Key Players & Entities

  • JPMorgan Chase Financial Co. LLC (company) — the filer of the 424B2 prospectus
  • JPMORGAN CHASE & CO (company) — the parent company of the filer
  • 0001665650 (person) — CIK of JPMorgan Chase Financial Co. LLC
  • 0000019617 (person) — CIK of JPMORGAN CHASE & CO
  • 333-270004-01 (dollar_amount) — File Number for JPMorgan Chase Financial Co. LLC's registration statement
  • 333-270004 (dollar_amount) — File Number for JPMORGAN CHASE & CO's registration statement
  • 2026-03-24 (dollar_amount) — Filing Date of the 424B2

FAQ

What is the purpose of this 424B2 filing by JPMorgan Chase Financial Co. LLC?

This 424B2 filing is a prospectus supplement, specifically referencing File No. 333-270004-01, which allows JPMorgan Chase Financial Co. LLC to offer securities under an existing registration statement. It's a routine update to maintain the ability to raise capital.

When was this 424B2 filing submitted to the SEC?

The 424B2 filing by JPMorgan Chase Financial Co. LLC was filed on March 24, 2026, and accepted on the same date at 15:42:25.

What is the relationship between JPMorgan Chase Financial Co. LLC and JPMORGAN CHASE & CO?
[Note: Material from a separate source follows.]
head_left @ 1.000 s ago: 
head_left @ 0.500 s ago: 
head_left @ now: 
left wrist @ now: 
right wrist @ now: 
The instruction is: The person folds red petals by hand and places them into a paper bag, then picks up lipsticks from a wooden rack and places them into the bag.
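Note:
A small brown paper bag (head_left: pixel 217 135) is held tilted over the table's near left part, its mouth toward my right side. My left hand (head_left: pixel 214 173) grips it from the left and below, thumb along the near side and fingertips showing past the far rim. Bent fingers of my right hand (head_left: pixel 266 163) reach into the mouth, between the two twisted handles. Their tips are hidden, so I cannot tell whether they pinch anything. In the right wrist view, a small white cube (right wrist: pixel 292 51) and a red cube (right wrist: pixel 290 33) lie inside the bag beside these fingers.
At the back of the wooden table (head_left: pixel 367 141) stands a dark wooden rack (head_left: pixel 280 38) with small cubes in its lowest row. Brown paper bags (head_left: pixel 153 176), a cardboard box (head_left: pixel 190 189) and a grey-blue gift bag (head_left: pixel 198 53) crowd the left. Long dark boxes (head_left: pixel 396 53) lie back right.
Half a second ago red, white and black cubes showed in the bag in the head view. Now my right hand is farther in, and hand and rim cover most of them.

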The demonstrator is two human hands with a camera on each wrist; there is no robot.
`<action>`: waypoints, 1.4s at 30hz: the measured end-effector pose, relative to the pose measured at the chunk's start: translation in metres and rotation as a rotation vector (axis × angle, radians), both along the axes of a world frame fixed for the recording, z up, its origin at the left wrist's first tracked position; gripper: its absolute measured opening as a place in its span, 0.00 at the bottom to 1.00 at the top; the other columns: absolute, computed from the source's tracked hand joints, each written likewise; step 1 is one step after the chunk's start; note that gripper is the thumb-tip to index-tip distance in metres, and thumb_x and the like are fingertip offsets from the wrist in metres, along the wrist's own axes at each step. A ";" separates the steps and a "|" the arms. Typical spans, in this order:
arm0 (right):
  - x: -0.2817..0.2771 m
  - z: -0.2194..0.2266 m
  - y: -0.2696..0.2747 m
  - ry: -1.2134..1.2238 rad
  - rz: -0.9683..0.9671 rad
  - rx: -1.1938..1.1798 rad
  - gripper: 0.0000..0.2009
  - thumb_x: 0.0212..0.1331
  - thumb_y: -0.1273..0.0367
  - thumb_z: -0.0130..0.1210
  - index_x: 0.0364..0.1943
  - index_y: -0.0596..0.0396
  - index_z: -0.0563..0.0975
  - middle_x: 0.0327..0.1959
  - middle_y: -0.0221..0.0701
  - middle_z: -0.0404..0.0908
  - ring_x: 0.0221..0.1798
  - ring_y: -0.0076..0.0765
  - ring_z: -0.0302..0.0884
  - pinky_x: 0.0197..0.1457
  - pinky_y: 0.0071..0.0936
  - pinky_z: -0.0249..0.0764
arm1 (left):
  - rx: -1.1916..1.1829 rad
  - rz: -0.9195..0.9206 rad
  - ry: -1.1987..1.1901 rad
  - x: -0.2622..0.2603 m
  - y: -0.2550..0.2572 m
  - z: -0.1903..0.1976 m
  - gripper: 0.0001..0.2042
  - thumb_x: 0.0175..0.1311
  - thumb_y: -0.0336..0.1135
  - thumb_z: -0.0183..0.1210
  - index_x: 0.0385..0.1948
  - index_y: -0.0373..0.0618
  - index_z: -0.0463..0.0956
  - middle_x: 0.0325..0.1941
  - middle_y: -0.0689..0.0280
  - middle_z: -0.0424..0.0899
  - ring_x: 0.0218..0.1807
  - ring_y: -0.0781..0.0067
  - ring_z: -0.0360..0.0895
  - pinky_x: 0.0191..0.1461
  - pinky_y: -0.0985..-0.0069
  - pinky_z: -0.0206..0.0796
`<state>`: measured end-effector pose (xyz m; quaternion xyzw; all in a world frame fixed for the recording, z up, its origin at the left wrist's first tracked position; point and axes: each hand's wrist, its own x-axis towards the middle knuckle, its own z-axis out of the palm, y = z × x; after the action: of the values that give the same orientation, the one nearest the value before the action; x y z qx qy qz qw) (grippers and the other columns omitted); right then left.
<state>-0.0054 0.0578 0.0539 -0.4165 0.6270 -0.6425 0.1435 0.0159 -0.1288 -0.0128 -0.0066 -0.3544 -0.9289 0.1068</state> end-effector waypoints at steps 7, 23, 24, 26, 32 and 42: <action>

JPMorgan Chase Financial Co. LLC (CIK: 0001665650) is a filer, and JPMORGAN CHASE & CO (CIK: 0000019617) is also listed as a filer, indicating that JPMorgan Chase Financial Co. LLC is a subsidiary or related entity operating under the broader JPMorgan Chase umbrella, as both reference similar registration statements (333-270004 and 333-270004-01).

What is the SIC code for JPMorgan Chase Financial Co. LLC and what does it signify?

The SIC code for JPMorgan Chase Financial Co. LLC is 6021, which stands for National Commercial Banks. This signifies that the company operates within the commercial banking sector.

Are there any specific dollar amounts or share counts mentioned in this filing that indicate a new offering?

No, this 424B2 filing is a general prospectus supplement and does not specify any particular dollar amounts or share counts for a new offering. It updates the ability to offer securities under an existing registration statement (File No. 333-270004-01).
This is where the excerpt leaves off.